Le 27 juin dernier, la Cour Suprême américaine a remis en cause la protection offerte dans le plan de réorganisation de la société Purdue Pharma à la famille Slacker qui détient et contrôle cette dernière. De manière plus générale, elle a jugé que le chapitre 11 du code des procédures collectives ne permet pas d’empêcher les poursuites contre des tiers non débiteurs sans l’accord des créanciers.
La société Purdue Pharma est impliquée dans la crise des opioïdes américaines. En effet, aux Etats-Unis, entre 1999 et 2019, plus de 247 000 personnes sont mortes d’une 'overdose liée aux opioïdes vendus sur ordonnance.

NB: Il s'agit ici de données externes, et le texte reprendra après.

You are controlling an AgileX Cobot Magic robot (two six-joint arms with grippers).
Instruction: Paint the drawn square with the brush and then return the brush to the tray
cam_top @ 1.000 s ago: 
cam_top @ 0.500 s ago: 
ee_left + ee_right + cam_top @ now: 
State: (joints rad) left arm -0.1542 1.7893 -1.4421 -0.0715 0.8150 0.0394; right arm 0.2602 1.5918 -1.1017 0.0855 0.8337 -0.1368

La commercialisation de l'OxyContin, un antalgique opioïde, a rapporté plusieurs milliards de dollars à la société Purdue Pharma. En 2007, une filiale de cette dernière a plaidé coupable d’avoir trompé le public sur les risques de dépendances de ce médicament en assurant que l’Oxycontin était une alternative moins addictive et moins sujette à l'abus que d'autres médicaments contre la douleur.
Suite à ce plaidé-coupable, et prévoyant de nombreux procès contre leur société, les membres de la famille Sackler ont commencé à retirer progressivement des fonds. En 10 ans, environ 11 milliards de dollars, soit environ 75 % du total des actifs de la société ont été soustraits. Suite à ces différents retraits, qui ont mis la société dans une situation économique délicate, elle a demandé la protection du chapitre 11 du code des procédures collectives.
Lors de la procédure du chapitre 11, la famille Sackler a proposé de restituer 4,3 milliards de dollars en échange d’une libération contre toutes les demandes passées et futures, ce qui a été approuvé par la Cour l’appel fédérale du deuxième circuit. Dans son arrêt du 27 juin, la Cour Suprême annule l’arrêt. Elle considère en effet que le code des procédures collectives ne peut décharger que le débiteur, c’est-à-dire l’entreprise qui a demandé la protection du chapitre 11. Or, en l’espèce, le débiteur est exclusivement la société Purdue Pharma, le plan de réorganisation ne pouvait donc pas offrir de protection à ses actionnaires. Pour approuver le plan, la Cour d’appel s’est fondée sur le dernier alinéa de l’article 1123(b) du code des procédures collectives qui permet d’inclure toutes les dispositions appropriées qui ne sont pas incompatibles avec les dispositions du présent chapitre. Elle avait donc considéré que tout ce qui n’était pas expressément interdit était autorisé. En se fondant sur son arrêt Epic Systems Corp. v. Lewis rendu en 2018, la Cour Suprême américaine explique qu’une disposition générique doit être lue dans son contexte. En l’espèce, l’article 1123(b) du code des procédures collectives régit exclusivement les droits et les responsabilités du débiteur qui a demandé la protection du chapitre 11. En conséquence, cet article ne permet pas de décharger un tiers sans obtenir le consentement de tous ses créanciers.
La Cour Suprême américaine a refusé de prendre en compte les arguments des promoteurs du plan qui expliquait que sans ce dernier, la famille Sackler ne retournerait aucun des fonds retirés de la société, c’est-à-dire que les victimes ne pourraient pas être indemnisées. La Cour Suprême a expliqué qu’elle n’est pas la bonne audience pour de tels arguments. Elle a ajouté que son rôle est d’appliquer et d’interpréter la loi et que la législation actuelle ne permet pas de décharger la famille Slackler.